By Jason Lange
WASHINGTON (Reuters) -Donald Trump's presidential approval rating stood at 42% in recent days, with the president getting higher marks for his handling of crime and immigration versus the economy, according to a Reuters/Ipsos poll that closed on Tuesday.
The five-day poll, which surveyed 1,084 adults nationwide, also showed 56% of respondents disapproved of Trump's presidential performance.
The poll included a slight change to its methodology relative to prior Reuters/Ipsos surveys, including
one conducted Aug 22-24, no longer giving respondents the option to say they were “not sure” about whether they approved or disapproved of the president’s overall job performance.

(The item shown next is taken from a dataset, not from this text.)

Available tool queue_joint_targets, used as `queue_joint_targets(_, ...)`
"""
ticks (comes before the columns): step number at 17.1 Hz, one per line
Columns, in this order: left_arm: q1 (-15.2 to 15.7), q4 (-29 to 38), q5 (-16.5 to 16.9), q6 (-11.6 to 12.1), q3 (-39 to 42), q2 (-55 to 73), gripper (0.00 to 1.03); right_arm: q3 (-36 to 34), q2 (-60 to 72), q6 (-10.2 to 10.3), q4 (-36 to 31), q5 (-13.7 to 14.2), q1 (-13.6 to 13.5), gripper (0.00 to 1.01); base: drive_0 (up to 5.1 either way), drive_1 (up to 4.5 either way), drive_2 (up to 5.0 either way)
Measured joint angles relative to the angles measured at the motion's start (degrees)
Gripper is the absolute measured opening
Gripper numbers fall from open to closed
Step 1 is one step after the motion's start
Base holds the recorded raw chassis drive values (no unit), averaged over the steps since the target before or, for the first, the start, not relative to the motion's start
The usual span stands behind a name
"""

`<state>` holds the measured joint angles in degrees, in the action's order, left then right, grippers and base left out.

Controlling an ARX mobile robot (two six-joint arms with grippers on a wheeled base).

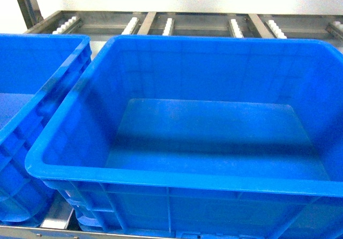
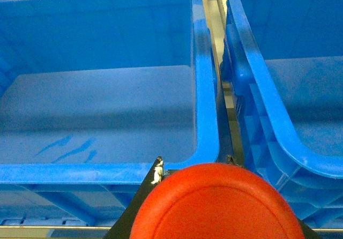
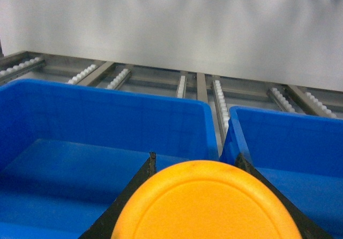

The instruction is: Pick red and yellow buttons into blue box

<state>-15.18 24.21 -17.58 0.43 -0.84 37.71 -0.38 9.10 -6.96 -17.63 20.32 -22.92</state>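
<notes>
The blue box point(image 1: 161, 178) fills the middle of the head view, deep and with a bare floor. Neither gripper shows in that view. In the left wrist view my left gripper point(image 2: 194, 164) is shut on the red button point(image 2: 214, 207), whose round cap fills the bottom of the frame, just short of a crate's near rim point(image 2: 107, 172). In the right wrist view my right gripper point(image 3: 195, 158) is shut on the yellow button point(image 3: 209, 207), held above blue crate walls. Both buttons' bases are hidden behind their caps.
A second blue crate point(image 1: 32, 89) stands to the left of the box. The right wrist view shows two crates side by side point(image 3: 80, 121) point(image 3: 289, 137) with a narrow gap between them. Metal roller rails point(image 1: 236, 27) run behind, against a white wall.
</notes>
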Motion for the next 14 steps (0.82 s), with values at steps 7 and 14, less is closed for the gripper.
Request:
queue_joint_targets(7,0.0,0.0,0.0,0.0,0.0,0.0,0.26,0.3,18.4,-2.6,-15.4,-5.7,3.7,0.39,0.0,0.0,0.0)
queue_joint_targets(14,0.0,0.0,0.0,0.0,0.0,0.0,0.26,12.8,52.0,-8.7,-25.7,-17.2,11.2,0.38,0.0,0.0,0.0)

In that prior survey, 40% of respondents approved of the job Trump was doing and 54% disapproved.
Respondents in the latest poll retained the option not to answer the question. The change was not expected to have a meaningful effect on the findings of the poll, which has a margin of error of about 3 percentage points for all respondents.
Some 43% of survey respondents gave Trump a thumbs up on his handling of crime, and 42% said he was doing a good job on immigration, readings largely in line with those of the prior poll.
Trump in recent weeks has deployed federal agents and soldiers to the Democratic-run cities of Los Angeles and Washington, D.C., to clamp down on illegal immigration and, in the case of the country's capital, to take over law enforcement even as crime rates overall have shrunk in recent years, leading to criticism by city's Democratic leader and protesters.
On Monday, after vowing to send the National Guard to Chicago, the Trump administration said it launched a deportation crackdown in Illinois.
Trump gets relatively poor marks on his handling of the economy, with 36% of Americans liking his economic stewardship and just 30% backing his handling of the cost of living for U.S. households. The U.S. job market is looking increasingly shaky, with a report on Tuesday showing the U.S. economy likely created 911,000 fewer jobs in the 12 months through March than previously estimated, a sign that job growth was stalling even before Trump started raising taxes on imports after he returned to the White House.